- DVD cover
- Directed by: Jarvis Cocker and Martin Wallace
- Produced by: Crossover (Heather Croall and Mark Atkin); Lone Star (Martin Rosenbaum);
- Music by: Jarvis Cocker
- Release date: 12 June 2013;
- Running time: 71 minutes
- Country: United Kingdom
- Language: English

= The Big Melt =

The Big Melt (later subtitled How Steel Made Us Hard) is a documentary film about the Sheffield steel industry directed by Jarvis Cocker and Martin Wallace. It combines archive footage with a live soundtrack. The film was commissioned by BBC Storyville and BBC North, in association with the BFI.

==Synopsis==
The film shows the manufacturing processes and the social history of the people behind it, going as far back as 1900. There is no narration. It includes both colour and black-and-white film. Footage includes a girl making shells in a munitions factory during the First World War, men working on the Tyne Bridge, and a propagandist cartoon imagining a world without steel.

== Production ==
The film was commissioned by BBC Storyville and BBC North in association with the BFI, using public funding from the National Lottery through Arts Council England.

The Big Melt followed From the Sea to the Land Beyond, a similar commission by Doc/Fest in 2012.

It was produced by Heather Croall and Mark Atkin and Martin Rosenbaum and directed by Jarvis Cocker and Martin Wallace for the 20th annual Sheffield Doc/Fest in 2013, to celebrate the centenary of the steel industry. The film was made using footage from the BFI National Archive.

Cocker was initially reluctant to be involved because he felt that Sheffield's Steel City image was a cliché. He agreed to take part after seeing footage of a boy putting two fingers up to the camera in the early 1900s, which reminded him of Kes, the film by Ken Loach.

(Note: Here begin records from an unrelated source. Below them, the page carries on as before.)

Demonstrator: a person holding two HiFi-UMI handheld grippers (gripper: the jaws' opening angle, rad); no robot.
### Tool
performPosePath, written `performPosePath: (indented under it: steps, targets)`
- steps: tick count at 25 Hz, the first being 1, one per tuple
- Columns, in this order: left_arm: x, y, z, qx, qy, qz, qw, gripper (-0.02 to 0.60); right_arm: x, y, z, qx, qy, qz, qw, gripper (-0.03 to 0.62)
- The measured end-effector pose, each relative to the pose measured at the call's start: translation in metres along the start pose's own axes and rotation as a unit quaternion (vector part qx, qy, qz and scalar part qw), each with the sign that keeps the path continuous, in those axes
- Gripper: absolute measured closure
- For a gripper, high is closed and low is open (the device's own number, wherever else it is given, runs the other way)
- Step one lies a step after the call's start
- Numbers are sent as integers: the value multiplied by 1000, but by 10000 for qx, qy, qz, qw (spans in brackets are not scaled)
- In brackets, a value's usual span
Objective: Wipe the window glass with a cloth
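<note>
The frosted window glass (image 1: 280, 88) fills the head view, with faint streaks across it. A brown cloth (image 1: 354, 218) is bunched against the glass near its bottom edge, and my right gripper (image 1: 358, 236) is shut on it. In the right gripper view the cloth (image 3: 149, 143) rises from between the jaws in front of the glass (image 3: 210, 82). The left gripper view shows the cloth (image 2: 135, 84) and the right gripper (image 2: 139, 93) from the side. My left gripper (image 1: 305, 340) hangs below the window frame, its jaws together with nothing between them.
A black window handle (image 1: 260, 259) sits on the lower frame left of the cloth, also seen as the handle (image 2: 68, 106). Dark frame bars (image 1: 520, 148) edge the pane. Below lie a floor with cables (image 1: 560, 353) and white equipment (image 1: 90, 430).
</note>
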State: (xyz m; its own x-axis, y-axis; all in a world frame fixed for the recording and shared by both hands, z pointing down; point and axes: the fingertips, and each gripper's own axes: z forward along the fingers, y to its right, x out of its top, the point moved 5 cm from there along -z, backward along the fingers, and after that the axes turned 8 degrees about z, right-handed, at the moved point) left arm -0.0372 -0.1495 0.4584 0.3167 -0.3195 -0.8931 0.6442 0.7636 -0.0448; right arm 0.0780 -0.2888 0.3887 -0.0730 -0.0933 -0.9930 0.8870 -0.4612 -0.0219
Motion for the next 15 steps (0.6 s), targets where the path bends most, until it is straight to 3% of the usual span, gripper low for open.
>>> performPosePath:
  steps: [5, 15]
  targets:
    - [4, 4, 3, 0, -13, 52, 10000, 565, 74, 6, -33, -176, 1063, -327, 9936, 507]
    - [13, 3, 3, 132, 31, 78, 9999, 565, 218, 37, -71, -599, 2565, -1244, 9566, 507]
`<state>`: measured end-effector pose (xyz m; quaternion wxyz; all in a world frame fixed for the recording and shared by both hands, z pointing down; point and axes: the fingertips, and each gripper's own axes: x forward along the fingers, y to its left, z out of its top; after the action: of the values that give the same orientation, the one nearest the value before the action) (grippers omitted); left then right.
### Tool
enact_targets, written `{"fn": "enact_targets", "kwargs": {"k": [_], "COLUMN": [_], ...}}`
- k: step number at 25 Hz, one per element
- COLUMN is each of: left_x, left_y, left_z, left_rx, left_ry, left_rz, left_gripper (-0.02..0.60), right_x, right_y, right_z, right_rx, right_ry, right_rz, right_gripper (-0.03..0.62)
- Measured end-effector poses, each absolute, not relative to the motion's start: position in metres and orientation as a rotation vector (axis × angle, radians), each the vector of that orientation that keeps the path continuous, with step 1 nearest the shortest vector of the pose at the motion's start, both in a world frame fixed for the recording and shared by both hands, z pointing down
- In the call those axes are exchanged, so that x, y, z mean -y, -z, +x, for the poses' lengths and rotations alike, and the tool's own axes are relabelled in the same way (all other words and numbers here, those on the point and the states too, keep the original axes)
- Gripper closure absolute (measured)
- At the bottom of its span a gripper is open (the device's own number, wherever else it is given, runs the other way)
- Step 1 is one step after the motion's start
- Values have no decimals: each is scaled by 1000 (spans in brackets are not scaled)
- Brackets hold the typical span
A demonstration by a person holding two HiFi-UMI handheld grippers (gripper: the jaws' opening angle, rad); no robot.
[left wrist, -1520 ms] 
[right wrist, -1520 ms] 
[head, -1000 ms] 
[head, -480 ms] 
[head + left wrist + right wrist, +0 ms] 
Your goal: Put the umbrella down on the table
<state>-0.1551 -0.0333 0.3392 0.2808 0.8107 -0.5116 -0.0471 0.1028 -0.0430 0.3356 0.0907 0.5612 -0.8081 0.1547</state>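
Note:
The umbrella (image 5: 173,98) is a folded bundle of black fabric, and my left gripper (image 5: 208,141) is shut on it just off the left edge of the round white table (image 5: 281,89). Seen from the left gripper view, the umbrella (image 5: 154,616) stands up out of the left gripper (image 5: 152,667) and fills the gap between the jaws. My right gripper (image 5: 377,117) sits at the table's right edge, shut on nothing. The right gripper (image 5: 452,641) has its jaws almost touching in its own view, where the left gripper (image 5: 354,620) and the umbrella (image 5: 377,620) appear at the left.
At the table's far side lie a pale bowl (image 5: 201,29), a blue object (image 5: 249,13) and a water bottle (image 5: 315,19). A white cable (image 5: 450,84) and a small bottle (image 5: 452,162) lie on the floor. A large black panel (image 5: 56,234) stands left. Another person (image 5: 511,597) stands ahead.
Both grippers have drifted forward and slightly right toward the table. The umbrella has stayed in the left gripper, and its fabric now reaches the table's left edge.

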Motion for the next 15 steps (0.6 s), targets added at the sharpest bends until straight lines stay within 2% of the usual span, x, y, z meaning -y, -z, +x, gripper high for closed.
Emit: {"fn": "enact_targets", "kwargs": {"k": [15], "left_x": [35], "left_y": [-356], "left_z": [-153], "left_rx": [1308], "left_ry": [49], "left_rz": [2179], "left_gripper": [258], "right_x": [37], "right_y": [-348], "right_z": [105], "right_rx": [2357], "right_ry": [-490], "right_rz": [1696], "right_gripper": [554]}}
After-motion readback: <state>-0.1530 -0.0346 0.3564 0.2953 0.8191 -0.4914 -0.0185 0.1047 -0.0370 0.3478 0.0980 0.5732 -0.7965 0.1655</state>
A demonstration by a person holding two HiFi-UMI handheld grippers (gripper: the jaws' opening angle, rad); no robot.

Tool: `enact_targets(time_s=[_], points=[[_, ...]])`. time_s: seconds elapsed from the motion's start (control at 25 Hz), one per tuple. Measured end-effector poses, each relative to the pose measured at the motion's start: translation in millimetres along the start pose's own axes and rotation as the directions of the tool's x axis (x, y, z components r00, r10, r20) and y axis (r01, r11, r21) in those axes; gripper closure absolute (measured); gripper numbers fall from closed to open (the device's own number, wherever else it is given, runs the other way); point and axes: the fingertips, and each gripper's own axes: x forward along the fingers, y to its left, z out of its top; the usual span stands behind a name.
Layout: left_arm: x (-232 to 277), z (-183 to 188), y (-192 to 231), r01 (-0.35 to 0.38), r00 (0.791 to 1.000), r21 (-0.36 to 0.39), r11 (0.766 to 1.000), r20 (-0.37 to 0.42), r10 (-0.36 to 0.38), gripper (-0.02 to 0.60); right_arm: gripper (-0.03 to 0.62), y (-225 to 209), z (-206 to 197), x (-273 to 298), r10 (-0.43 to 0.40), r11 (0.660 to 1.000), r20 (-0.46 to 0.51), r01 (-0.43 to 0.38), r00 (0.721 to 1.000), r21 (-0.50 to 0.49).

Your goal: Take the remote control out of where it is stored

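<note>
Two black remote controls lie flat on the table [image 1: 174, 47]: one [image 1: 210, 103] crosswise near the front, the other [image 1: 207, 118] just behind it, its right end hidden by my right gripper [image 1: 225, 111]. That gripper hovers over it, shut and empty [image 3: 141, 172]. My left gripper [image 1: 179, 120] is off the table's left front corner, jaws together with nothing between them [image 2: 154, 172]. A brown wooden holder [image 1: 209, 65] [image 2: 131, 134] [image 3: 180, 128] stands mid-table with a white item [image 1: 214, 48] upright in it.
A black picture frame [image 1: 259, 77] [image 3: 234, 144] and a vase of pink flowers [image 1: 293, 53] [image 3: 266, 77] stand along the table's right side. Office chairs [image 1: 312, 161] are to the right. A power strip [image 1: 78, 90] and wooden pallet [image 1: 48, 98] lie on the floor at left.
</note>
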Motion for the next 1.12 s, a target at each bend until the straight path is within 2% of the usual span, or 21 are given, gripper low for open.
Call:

The Big Melt was billed as "a brand new kind of heavy metal music", and as "a music and film journey into the soul of a nation, bringing to life the ghosts of our past, taking us into the belly of the furnaces and showing how our souls have been stamped from the mighty presses of our industrial heritage".
The restoration and screening of the archive footage was done as part of the BFI's This Working Life: Steel project.

== The soundtrack ==
The soundtrack was performed live by Cocker accompanied by over 50 musicians, including many Sheffield artists. Some tracks were re-recorded for the official release of the documentary, while some were recorded live. Musicians included:
- Cocker's Pulp bandmates Candida Doyle, Steve Mackey and Nick Banks.
- Richard Hawley
- Members of The Verve.
- Members of The Human League.
- Unite the Union (City of Sheffield) Band, who played the acid house track ‘Voodoo Ray’.
- Sheffield Youth Choir
- The Forgemasters, a Sheffield DJ duo.
- Serafina Steer

The music played includes versions of:
- The Human League's 'Being Boiled' arranged for strings.
- A Guy Called Gerald’s 'Voodoo Ray' arranged for brass.
- The opening titles from Kes.
- Several Pulp songs including 'This Is Hardcore and 'Sheffield: Sex City'.
- Compositions by Carl Orff, The Forgemasters, Richard Hawley, All Seeing I, BBC Radiophonic Workshop, Serafina Steer and Max de Wardener.

== Release ==
The world premiere was on 12 June 2013 at the Crucible Theatre to an audience of nearly 1000 people. The film with accompanying soundtrack was screened at the Curzon Chelsea on 8 January 2014, and broadcast on the BBC's Storyville on 26 January 2014 under the title The Big Melt – How Steel Made Us Hard.

==Reception==
The Guardian described the effect of the film as like "a really trippy educational video" and Wallace said he intended the film to be "fantastical, playful and challenging". The Observer called it "one of the best films ever to appear in the Storyville documentary strand".